WORK REQUEST> Whenever a line in the entries below contains the string "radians", copy that line.
== Segment start ==
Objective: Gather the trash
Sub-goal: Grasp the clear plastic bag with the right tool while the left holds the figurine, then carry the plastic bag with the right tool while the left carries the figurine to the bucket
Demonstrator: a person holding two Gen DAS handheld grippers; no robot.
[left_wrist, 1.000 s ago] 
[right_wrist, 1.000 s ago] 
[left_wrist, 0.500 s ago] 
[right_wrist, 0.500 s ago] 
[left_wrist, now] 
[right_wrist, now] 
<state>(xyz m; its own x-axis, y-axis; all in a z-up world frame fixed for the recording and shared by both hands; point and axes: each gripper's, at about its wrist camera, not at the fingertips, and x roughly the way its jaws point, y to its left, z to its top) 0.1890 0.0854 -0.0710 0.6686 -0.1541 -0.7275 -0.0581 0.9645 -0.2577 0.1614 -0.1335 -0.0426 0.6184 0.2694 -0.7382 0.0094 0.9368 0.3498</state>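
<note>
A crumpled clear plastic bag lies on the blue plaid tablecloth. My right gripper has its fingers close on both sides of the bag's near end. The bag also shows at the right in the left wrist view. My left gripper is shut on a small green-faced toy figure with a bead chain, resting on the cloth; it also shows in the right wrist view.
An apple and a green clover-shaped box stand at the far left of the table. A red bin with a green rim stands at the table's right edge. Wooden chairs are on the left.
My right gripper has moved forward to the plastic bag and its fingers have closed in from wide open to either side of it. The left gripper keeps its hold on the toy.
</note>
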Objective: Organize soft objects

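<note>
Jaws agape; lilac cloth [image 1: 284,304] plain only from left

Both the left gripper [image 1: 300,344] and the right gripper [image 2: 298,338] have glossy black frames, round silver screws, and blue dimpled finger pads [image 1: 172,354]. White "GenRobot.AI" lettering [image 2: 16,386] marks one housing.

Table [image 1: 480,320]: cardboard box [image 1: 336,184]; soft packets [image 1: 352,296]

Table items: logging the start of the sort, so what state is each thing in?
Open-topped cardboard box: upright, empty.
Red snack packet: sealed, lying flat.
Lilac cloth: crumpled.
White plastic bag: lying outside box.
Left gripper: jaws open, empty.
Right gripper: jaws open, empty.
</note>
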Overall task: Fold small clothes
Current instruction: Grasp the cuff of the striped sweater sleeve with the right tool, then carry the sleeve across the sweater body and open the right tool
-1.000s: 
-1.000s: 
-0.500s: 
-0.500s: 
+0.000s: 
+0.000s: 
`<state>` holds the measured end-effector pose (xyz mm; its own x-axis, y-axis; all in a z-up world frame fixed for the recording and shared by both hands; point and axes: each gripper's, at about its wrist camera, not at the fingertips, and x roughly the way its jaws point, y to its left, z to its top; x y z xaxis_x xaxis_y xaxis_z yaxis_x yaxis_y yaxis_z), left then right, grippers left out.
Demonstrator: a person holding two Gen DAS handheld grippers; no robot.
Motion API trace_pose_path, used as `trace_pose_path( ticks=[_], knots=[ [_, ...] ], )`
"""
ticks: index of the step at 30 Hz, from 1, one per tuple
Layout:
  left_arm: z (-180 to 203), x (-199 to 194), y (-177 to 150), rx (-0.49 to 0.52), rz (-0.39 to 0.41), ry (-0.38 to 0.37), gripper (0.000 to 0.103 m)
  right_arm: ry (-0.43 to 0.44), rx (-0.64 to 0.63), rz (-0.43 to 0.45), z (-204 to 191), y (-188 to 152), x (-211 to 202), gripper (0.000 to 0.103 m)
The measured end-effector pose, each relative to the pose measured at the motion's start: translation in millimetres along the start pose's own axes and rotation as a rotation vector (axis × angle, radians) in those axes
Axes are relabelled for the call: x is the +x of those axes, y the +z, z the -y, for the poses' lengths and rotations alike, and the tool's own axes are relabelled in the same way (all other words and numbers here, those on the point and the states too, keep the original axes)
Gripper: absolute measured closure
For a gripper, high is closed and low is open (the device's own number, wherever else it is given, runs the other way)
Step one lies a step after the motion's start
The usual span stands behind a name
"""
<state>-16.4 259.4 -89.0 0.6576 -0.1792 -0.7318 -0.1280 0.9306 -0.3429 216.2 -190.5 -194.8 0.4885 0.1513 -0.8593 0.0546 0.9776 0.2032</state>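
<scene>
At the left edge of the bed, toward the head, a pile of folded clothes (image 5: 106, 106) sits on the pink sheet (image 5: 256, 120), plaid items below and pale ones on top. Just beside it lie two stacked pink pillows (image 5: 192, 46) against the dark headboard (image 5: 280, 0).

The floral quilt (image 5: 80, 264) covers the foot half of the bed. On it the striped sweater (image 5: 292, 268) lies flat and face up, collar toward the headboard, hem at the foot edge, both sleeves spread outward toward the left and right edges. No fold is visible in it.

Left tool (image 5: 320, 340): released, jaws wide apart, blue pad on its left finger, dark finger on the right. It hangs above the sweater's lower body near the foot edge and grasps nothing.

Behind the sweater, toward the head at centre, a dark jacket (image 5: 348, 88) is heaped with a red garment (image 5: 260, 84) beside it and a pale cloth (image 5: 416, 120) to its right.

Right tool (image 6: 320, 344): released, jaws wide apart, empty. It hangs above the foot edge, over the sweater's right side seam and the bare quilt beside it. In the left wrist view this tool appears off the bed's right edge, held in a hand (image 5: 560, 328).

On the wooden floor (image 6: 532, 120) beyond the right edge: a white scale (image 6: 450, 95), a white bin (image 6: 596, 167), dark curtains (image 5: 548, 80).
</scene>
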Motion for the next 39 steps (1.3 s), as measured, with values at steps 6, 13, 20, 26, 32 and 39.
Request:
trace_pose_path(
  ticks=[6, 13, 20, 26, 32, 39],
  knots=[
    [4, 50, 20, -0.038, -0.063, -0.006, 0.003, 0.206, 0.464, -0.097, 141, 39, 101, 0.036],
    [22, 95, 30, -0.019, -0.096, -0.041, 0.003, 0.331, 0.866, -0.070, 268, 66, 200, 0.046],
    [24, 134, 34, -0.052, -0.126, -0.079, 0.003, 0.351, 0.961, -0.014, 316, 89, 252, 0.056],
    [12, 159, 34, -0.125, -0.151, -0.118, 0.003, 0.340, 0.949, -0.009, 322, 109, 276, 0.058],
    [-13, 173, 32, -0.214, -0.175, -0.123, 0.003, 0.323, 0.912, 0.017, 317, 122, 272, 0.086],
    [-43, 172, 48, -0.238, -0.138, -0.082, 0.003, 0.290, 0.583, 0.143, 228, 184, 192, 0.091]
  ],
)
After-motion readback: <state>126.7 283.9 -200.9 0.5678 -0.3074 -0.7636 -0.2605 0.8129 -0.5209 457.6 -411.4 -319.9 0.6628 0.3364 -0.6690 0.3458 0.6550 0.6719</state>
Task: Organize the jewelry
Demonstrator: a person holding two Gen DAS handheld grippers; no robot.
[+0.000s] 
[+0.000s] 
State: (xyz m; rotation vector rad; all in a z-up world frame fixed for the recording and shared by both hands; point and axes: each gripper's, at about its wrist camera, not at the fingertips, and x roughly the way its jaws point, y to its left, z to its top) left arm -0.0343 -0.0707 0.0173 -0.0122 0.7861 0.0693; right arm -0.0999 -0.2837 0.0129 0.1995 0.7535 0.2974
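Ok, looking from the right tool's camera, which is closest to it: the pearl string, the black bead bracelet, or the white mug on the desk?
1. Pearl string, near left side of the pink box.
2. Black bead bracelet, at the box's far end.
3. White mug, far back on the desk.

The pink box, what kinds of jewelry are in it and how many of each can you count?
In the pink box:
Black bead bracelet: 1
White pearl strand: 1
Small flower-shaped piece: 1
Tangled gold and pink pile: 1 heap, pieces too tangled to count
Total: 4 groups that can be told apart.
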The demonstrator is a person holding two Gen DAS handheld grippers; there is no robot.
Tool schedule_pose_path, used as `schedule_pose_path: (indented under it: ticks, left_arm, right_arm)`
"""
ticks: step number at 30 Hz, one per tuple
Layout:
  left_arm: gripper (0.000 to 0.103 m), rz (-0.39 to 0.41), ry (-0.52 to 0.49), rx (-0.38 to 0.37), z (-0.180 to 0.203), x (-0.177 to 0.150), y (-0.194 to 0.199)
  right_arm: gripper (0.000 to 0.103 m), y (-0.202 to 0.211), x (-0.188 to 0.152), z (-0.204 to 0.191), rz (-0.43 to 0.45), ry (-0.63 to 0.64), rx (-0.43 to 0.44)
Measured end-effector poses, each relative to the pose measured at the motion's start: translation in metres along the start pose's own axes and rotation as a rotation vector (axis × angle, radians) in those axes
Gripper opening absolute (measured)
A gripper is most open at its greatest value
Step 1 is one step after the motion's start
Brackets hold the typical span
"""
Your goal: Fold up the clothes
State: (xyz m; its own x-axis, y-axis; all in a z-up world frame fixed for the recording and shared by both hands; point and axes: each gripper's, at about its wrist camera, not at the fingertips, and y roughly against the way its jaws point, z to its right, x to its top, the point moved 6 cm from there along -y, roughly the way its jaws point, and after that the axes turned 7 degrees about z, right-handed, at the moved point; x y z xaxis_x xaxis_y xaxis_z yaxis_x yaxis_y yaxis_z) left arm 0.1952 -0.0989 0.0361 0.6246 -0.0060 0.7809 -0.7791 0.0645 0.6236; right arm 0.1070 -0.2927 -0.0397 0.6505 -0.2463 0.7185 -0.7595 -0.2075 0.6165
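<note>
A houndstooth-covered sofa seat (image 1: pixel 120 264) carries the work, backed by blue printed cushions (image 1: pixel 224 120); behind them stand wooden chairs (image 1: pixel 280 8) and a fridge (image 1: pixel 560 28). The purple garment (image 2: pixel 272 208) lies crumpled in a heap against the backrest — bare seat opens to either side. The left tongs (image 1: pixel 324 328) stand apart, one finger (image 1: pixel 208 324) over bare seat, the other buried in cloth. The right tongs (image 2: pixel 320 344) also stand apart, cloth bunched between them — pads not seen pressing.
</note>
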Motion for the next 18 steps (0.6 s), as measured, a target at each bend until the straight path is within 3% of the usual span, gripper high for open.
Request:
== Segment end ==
EXERCISE RESPONSE>
The measured end-effector pose, each relative to the pose measured at the motion's start: translation in millimetres along the start pose's own axes and rotation as a rotation vector (axis × angle, radians) in those axes
Measured end-effector poses, each relative to the pose measured at the motion's start: translation in metres along the start pose's own axes and rotation as a rotation vector (axis × angle, radians) in those axes

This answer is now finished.